En 2021, c’est le Pacifique Centre-Ouest (zone 71) qui a produit la deuxième plus grande quantité de débarquements au monde, avec 13,4 millions de tonnes (environ 17 pour cent des débarquements mondiaux effectués dans des zones marines). De nombreuses espèces de poissons ont été débarquées, mais les débarquements n’ont pas toujours été classés par espèce et ont été enregistrés dans une multitude de catégories génériques telles que «poissons marins non inclus ailleurs» et «requins, raies, mantes, etc.». Ces catégories représentaient, en 2021, 57 pour cent des débarquements totaux de la région. Le thon et les espèces apparentées occupaient une place importante, puisqu’ils représentaient environ 26 pour cent des débarquements totaux. De petites espèces pélagiques telles que les sardines, les anchois et les comètes tenaient également une place importante (13,7 pour cent). Parmi les stocks évalués, 65,2 pour cent se situaient à des niveaux biologiquement viables, selon les estimations, tandis que 35 pour cent n’étaient pas durables. Toutefois, ces résultats invitent à la prudence, vu les incertitudes qui entourent les données provenant de cette région.

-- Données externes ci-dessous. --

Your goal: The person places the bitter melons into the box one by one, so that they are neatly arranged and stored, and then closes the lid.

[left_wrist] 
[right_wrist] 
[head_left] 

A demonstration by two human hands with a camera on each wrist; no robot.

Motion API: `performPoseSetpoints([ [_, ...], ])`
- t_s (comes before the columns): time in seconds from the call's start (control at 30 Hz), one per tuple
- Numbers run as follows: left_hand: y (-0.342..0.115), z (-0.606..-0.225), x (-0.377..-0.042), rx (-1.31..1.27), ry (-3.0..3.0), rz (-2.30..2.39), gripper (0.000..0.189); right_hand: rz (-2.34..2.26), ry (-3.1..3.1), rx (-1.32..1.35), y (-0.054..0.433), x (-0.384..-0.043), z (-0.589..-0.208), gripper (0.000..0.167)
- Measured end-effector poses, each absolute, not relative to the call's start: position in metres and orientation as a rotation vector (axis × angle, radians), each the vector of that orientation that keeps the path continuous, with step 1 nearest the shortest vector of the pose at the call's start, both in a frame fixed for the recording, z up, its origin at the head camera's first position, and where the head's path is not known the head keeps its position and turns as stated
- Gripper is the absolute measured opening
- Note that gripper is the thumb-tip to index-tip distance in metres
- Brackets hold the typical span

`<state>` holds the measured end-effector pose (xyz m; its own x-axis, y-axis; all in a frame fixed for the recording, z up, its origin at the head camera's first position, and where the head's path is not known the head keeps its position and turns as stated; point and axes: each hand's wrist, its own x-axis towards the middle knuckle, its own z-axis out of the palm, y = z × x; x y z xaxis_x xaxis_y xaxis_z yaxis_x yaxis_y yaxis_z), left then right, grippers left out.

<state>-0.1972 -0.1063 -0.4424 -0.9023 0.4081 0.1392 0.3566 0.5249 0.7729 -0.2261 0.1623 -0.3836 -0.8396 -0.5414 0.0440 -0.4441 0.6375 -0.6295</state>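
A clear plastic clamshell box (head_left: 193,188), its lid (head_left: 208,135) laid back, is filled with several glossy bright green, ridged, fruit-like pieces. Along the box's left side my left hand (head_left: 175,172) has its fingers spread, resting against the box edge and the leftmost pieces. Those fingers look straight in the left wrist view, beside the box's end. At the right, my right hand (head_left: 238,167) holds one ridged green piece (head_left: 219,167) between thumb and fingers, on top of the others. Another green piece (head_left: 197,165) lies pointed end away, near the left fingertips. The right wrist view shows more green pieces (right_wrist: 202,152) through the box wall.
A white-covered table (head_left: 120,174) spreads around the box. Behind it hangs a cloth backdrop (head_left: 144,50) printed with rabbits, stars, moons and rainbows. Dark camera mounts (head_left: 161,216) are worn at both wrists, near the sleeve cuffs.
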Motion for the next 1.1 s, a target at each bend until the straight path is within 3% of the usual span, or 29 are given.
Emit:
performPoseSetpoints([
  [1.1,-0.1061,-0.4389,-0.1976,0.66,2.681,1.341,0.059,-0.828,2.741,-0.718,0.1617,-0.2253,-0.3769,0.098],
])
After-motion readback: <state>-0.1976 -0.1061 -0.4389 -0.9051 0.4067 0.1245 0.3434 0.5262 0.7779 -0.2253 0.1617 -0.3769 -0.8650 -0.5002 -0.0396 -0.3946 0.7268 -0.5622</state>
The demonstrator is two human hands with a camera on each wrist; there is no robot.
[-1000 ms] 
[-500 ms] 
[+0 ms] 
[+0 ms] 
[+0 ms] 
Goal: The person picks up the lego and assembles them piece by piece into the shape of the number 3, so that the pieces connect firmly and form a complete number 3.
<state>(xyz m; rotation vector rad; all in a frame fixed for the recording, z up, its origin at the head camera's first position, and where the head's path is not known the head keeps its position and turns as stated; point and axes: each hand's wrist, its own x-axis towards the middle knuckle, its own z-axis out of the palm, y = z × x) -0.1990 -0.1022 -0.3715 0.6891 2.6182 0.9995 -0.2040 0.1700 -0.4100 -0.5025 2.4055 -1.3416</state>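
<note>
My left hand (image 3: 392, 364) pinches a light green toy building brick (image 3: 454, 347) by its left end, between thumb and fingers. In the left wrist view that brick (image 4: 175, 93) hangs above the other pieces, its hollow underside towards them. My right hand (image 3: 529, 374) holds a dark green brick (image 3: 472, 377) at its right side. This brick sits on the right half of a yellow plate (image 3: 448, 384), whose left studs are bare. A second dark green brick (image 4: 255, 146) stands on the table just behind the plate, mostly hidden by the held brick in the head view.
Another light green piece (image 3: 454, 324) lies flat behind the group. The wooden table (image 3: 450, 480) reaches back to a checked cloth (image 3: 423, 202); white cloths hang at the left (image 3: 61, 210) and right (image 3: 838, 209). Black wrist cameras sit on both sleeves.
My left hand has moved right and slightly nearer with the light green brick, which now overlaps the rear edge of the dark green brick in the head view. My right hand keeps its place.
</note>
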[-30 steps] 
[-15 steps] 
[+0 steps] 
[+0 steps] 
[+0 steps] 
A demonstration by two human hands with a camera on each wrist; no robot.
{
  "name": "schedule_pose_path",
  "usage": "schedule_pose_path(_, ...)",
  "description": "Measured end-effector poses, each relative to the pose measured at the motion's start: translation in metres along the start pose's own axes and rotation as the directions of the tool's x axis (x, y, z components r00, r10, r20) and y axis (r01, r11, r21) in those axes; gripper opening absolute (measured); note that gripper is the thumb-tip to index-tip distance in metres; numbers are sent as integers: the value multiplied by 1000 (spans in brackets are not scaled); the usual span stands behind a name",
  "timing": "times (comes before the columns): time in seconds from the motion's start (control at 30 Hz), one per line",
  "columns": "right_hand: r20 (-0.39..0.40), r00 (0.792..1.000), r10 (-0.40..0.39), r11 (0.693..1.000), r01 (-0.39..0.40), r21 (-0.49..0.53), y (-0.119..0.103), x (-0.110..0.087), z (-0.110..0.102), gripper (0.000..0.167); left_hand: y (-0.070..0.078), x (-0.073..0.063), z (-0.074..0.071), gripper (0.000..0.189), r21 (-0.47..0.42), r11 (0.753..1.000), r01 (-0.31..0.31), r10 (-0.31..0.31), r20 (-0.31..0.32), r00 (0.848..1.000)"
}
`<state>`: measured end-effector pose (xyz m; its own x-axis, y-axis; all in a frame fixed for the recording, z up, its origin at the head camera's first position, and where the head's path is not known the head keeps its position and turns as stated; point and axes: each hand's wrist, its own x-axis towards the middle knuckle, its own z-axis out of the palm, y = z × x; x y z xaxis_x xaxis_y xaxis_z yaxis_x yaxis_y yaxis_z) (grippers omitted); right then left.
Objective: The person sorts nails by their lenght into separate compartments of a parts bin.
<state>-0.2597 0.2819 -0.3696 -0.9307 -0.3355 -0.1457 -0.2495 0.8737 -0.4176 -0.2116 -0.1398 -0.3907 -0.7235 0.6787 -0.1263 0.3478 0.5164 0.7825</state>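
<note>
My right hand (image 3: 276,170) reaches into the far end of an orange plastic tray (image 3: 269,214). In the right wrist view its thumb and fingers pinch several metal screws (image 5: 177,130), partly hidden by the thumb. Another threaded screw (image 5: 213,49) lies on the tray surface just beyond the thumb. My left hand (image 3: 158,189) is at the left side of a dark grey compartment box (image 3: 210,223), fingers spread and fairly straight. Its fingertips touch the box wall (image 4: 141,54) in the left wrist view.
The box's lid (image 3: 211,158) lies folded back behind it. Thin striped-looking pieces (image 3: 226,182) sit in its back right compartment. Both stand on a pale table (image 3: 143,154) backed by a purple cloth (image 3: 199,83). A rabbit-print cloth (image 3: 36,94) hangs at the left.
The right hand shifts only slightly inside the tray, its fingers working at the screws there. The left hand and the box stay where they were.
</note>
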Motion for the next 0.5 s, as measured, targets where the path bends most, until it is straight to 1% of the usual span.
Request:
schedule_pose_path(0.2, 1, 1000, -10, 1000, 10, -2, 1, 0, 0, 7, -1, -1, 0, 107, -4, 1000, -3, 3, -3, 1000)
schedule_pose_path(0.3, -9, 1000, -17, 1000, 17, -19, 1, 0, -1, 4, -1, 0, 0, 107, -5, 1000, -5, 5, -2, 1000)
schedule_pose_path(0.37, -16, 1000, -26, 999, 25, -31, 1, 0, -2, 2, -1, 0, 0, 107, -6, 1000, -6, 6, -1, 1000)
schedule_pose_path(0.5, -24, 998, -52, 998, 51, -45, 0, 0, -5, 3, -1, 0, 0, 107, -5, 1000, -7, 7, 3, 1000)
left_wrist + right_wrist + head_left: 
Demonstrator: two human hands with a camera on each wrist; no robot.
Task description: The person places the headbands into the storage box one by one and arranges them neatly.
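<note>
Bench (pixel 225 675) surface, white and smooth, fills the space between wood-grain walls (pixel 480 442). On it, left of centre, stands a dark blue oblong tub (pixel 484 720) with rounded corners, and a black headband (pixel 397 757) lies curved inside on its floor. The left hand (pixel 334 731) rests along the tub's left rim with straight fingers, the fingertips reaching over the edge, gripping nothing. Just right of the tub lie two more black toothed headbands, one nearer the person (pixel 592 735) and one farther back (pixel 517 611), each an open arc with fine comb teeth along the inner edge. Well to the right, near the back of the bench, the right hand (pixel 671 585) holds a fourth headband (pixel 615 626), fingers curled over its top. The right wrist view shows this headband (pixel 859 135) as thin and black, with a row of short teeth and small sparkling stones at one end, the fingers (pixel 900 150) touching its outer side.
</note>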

Dans le Pacifique Centre-Est (zone 77), les débarquements ont oscillé ces dernières décennies entre 1,5 et 2,0 millions de tonnes; en 2021, ils s’élevaient à 1,7 million de tonnes. Ils se composent principalement de poissons pélagiques de petite à moyenne taille, de calamars et de crevettes qui, intrinsèquement sensibles aux variations interannuelles des conditions océanographiques, peuvent faire fluctuer les débarquements malgré des taux d’exploitation durables. On estime qu’environ 84,2 pour cent des stocks du Pacifique Centre-Est sont exploités à des niveaux biologiquement viables. Il s’agit du score de durabilité le plus élevé de toutes les zones de pêche, malgré une légère baisse par rapport à 2019. Notamment, les stocks de sardine de Californie (Sardinops sagax), d’anchois de Californie (Engraulis mordax), d’anchois chuchueco (Cetengraulis mysticetus), de chardin du Pacifique (Opisthonema libertate) et d’encornet volant géant (Dosidicus gigas) sont actuellement gérés à des niveaux viables. Toutefois, les ressources côtières d’espèces de grande valeur, notamment les mérous, les vivaneaux et les crevettes, restent surexploitées. Malheureusement, l’état de ces stocks demeure très incertain en raison du manque de données.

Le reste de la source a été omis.